So as @pitsianis suggested as well the heap helps quite a bit, especially for larger k.

Personally I only work with k~5 so I am curious where exactly the crossing point is as it would affect what implementation I go with.

2 Likes

like this?

function Nlargest(v,N)
    maxn = heapify!(tuple.(v[1:N],1:N))
    maxn1=maxn[1]
    for i in N+1:length(v)
        e=(v[i],i)    
        if maxn1[1] < e[1]
            heappop!(maxn)
            heappush!(maxn,e)
            maxn1=maxn[1]
            end
        end
    sort!(maxn, by=first,rev=
    true)
  end

Perfect, thanks!

Here is the updated benchmark code:

using DataStructures
using StaticArrays: MVector
using BenchmarkTools
using Printf

function heap_topk(x, k)
    maxn = heapify!(tuple.(x[1:k], 1:k))
    maxn1 = maxn[1]
    for i in k+1:length(x)
        e = (x[i], i)
        if maxn1[1] < e[1]
            heappop!(maxn)
            heappush!(maxn, e)
            maxn1 = maxn[1]
        end
    end
    raw_out = sort!(maxn, by=first, rev=true)
    xout, iout = Array{eltype(x)}(undef, k), Array{Int}(undef, k)
    for i in 1:k
        xout[i], iout[i] = raw_out[i]
    end
    xout, iout
end

const MAXK = 10_000;  # Just to preallocate Val(i); increase as needed
const PREALLOC_VALS = ntuple(Val, MAXK);

static_topk(x, k) = _topk_static_dispatch(x, PREALLOC_VALS[k])
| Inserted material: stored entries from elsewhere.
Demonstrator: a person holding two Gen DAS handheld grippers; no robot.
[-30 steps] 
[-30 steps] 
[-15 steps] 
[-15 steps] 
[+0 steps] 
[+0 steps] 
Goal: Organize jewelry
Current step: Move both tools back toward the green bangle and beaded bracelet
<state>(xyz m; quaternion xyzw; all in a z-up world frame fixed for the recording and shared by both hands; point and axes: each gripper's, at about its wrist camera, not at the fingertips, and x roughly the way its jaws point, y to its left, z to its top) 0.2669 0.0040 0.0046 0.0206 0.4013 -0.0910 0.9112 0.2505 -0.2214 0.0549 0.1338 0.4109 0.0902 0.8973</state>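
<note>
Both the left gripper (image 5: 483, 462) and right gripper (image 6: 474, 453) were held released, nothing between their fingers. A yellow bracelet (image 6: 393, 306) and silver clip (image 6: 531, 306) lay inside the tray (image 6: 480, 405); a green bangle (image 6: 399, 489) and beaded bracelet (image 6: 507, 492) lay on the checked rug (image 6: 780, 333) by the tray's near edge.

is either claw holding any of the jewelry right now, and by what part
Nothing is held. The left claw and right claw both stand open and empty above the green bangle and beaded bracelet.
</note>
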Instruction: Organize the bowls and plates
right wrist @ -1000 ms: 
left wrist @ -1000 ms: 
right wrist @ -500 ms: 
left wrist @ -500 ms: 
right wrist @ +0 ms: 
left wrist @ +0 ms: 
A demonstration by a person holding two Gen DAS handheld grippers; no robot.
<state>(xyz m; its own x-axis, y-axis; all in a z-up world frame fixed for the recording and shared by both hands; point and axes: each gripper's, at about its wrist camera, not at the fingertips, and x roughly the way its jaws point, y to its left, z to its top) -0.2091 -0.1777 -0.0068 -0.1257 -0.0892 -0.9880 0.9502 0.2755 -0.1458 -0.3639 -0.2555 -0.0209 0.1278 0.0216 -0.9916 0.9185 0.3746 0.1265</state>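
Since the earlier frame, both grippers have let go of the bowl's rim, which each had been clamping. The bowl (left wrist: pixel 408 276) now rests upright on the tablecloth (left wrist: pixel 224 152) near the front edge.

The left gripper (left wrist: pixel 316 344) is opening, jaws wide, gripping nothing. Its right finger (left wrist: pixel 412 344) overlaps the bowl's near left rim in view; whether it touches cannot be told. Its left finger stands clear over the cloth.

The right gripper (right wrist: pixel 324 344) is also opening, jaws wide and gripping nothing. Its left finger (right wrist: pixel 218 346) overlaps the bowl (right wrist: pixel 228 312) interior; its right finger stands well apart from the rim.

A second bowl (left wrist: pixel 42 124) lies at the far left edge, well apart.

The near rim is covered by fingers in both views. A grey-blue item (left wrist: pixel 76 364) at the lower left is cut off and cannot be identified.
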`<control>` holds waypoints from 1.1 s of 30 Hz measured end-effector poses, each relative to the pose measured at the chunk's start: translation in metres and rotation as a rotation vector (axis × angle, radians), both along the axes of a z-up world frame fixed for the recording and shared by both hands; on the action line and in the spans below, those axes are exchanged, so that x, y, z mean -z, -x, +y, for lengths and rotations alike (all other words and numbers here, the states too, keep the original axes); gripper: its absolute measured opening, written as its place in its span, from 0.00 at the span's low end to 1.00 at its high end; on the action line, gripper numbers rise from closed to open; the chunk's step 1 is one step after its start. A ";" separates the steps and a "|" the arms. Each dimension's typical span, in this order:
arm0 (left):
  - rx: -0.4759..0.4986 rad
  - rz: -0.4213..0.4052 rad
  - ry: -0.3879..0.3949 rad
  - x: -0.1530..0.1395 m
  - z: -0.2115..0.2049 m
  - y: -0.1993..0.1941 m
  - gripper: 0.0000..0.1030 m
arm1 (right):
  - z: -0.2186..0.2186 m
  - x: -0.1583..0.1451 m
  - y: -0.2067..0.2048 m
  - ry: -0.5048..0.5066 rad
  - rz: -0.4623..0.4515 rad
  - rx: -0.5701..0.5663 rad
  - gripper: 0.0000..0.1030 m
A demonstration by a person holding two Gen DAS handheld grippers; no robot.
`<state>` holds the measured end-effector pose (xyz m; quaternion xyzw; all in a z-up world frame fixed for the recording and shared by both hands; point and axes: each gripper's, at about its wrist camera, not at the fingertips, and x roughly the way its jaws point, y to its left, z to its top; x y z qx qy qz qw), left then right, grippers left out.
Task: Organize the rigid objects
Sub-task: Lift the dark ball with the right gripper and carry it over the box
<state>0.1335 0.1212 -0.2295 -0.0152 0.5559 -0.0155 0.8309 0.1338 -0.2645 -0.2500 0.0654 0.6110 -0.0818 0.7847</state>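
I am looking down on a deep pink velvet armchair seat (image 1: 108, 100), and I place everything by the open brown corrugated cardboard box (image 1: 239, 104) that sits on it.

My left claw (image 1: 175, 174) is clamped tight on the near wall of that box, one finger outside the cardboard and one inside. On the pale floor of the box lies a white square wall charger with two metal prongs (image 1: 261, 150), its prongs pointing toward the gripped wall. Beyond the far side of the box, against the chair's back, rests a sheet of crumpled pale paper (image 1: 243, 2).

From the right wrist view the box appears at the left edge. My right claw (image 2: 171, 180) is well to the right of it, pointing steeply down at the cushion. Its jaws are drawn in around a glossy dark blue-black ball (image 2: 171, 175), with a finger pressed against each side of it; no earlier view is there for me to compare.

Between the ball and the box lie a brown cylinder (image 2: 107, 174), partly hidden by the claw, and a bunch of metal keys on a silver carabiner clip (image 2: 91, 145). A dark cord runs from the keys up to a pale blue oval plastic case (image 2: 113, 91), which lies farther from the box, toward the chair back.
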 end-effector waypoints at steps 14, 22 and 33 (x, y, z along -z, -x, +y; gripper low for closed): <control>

function _topk_static_dispatch(x::AbstractVector{T}, ::Val{k}) where {T,k}
    @assert k >= 2
    indmin = MVector{k}(ntuple(_ -> 0, k))
    maxval = MVector{k}(ntuple(_ -> typemin(T), k))
    _topk_static!(x, maxval, indmin)
    return [maxval...], [indmin...]
end
function _topk_static!(x, maxval, indmin)
    @inbounds @fastmath for i in eachindex(x)
        new_max = x[i] > maxval[end]
        if new_max
            maxval[end] = x[i]
            indmin[end] = i
            for ki in length(maxval):-1:2
                need_swap = maxval[ki] > maxval[ki-1]
                if need_swap
                    maxval[ki], maxval[ki-1] = maxval[ki-1], maxval[ki]
                    indmin[ki], indmin[ki-1] = indmin[ki-1], indmin[ki]
                end
            end
        end
    end
    return nothing
end


using BenchmarkTools

suite = BenchmarkGroup()

# Create the benchmark over n and k:
for n in [10, 100, 1000, 10_000], k in [2, 5, 10, 20, 100]
    k > n && continue
    foreach(["static_topk", "heap_topk"]) do s
        !haskey(suite, s) && (suite[s] = BenchmarkGroup())
        !haskey(suite[s], n) && (suite[s][n] = BenchmarkGroup())
    end
    suite["static_topk"][n][k] = @benchmarkable(static_topk(x, $k), setup = (x = randn($n)))
    suite["heap_topk"][n][k] = @benchmarkable(heap_topk(x, $k), setup = (x = randn($n)))
end

# Run the benchmark:
tune!(suite)
results = run(suite; verbose=true)

# Print the benchmark:
for n in [10, 100, 1000, 10_000], k in [2, 5, 10, 20, 100]
    k > n && continue
    static_topk_results = median(results["static_topk"][n][k].times)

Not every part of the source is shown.